卓東來則是很開心,自己終於煉製出虛丹了,無論如何,都是成功了一次。
不過讓張楚沒想到的是,黃茵,苦海大師,白熊,燕六郎,陸道長卻同時眼睛瞪得溜圓!
黃茵驚呼道:「作用不大?你瘋了吧,這東西,作用不大?」
白熊聲音低沉而渾厚,急切的反駁道:「恩公,你可千萬別這麼說!這種丹藥,對我們來說,作用大了去了!」
陸無極往前邁了一步,說道:「張楚,你是真不懂一步幽!」
緊接著,陸無極解釋道:「這些年,老道我曾數次偶遇聖山,想要登臨,卻數次登不上。

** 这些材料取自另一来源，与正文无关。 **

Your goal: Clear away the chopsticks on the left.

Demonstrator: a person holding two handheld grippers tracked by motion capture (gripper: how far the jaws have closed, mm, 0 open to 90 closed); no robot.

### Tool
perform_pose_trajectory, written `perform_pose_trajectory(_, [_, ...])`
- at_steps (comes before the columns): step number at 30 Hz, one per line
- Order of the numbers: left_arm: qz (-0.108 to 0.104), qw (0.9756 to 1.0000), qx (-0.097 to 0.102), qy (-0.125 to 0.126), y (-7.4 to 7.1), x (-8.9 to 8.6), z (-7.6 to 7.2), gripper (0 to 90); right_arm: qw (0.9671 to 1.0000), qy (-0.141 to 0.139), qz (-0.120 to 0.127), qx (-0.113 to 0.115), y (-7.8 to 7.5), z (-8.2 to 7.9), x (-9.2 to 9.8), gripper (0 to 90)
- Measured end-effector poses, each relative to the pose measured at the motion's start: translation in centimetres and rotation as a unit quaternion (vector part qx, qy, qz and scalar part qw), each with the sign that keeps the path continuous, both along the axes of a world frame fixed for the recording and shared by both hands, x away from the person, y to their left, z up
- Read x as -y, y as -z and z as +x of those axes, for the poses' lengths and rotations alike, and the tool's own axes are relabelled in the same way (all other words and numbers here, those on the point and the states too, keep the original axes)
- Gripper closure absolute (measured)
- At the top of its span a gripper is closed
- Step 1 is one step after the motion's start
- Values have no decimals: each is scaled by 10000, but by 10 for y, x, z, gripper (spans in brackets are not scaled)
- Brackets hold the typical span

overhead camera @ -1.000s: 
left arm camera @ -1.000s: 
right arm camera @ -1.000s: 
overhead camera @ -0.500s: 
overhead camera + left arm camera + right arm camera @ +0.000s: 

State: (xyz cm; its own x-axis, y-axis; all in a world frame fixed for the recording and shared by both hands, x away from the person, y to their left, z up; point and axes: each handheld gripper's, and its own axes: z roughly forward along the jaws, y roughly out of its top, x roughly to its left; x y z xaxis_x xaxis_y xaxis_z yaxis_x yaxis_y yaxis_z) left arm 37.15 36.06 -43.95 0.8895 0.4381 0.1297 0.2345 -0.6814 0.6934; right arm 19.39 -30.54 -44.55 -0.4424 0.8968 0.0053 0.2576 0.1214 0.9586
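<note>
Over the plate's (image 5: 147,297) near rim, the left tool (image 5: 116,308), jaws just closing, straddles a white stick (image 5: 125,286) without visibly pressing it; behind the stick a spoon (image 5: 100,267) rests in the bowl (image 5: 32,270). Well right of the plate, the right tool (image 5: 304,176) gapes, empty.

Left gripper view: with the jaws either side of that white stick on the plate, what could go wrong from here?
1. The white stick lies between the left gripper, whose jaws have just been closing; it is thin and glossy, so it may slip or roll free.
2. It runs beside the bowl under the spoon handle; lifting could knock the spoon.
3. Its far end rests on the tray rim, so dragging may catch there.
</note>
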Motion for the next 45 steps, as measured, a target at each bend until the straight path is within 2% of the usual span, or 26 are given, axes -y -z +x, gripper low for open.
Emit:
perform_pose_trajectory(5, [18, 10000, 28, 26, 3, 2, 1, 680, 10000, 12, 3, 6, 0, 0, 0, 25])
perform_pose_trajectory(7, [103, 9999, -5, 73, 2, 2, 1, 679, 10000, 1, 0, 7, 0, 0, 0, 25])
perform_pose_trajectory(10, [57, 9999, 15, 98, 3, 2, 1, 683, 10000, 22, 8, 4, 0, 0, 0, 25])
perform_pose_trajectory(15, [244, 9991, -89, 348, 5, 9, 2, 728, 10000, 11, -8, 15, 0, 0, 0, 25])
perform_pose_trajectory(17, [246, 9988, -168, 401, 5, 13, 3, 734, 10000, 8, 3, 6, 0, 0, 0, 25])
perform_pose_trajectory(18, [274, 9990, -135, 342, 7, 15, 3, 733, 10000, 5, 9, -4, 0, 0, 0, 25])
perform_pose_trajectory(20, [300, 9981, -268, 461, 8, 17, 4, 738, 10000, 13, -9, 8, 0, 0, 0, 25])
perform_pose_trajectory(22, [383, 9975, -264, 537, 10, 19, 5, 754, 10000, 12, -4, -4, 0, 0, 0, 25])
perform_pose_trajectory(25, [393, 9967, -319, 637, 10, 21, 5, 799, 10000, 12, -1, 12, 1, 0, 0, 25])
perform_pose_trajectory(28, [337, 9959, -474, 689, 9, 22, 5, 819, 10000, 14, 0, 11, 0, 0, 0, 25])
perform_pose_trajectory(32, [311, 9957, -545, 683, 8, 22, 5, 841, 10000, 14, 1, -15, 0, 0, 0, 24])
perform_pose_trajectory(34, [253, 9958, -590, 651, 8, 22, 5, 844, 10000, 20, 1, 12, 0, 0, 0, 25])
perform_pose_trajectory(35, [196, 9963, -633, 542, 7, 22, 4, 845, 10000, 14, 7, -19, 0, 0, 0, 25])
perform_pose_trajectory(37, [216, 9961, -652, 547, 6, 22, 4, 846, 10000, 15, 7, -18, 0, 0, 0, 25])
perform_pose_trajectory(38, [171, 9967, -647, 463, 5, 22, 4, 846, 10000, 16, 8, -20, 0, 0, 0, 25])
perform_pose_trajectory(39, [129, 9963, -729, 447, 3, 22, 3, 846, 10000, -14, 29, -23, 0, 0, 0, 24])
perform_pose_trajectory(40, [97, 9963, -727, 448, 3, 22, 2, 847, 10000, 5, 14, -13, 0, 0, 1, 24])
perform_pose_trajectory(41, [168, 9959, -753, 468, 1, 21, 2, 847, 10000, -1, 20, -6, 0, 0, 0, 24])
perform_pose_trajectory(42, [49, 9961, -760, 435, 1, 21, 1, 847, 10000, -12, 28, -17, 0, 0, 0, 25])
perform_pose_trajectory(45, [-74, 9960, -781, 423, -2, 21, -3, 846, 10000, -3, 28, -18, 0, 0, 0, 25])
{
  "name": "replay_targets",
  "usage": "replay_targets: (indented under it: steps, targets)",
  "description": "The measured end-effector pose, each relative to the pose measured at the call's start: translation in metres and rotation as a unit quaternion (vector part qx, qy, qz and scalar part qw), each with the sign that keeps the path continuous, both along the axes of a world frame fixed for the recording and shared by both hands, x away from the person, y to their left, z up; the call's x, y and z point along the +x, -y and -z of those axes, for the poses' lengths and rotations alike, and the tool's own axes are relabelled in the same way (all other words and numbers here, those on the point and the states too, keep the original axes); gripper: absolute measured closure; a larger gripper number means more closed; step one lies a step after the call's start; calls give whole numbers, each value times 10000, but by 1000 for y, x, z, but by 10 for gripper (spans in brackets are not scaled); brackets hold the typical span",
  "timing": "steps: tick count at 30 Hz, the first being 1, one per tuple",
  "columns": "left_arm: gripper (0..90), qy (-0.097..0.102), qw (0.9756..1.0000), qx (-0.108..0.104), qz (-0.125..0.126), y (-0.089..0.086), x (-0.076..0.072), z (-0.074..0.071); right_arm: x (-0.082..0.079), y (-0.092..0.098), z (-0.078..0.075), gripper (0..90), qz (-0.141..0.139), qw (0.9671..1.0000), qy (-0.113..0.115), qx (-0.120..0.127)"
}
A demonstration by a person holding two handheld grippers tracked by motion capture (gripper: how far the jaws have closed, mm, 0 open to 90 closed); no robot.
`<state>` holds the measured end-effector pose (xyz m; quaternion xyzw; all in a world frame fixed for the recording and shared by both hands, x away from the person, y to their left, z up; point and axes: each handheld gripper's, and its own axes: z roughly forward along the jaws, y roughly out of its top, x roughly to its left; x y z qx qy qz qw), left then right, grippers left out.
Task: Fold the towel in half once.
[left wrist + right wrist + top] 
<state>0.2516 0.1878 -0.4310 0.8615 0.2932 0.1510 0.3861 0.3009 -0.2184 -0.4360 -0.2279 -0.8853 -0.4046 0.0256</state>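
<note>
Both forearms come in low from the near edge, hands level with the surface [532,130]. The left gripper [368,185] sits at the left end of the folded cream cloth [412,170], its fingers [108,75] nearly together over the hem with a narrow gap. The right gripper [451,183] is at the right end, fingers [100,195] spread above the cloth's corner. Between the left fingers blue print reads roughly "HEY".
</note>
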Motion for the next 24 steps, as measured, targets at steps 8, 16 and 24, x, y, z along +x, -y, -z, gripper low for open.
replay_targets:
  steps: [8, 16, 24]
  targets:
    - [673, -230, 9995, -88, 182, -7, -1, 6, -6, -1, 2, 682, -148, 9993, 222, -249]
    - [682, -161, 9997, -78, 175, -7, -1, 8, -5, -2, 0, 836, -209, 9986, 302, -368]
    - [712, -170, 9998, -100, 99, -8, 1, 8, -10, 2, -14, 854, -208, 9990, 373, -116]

」
「歸根結底,就是神魂力量不足,容易疲累。」
「聖山近在眼前,卻因為神魂不濟,只能望山興嘆,那種滋味,太難受了。」
他抬起頭,看著張楚掌心裡那兩顆虛丹,目光灼熱:
「若是能帶一些這種丹藥作為補給,那我們以後遇到聖山,留痕的可能性會大增。」
「這可不是作用不大,而是能改變我們命運的東西。」
張楚震驚,沒想到這幾位九次幽覺的大佬,竟然真能用得上這玩意兒。
於是張楚仔細看苦海大師,黃茵等人的表情,發現他們看那顆丹藥的眼神中,充滿了熱切。
「不是,這麼低級的丹藥,你們都想要啊?」張楚震驚。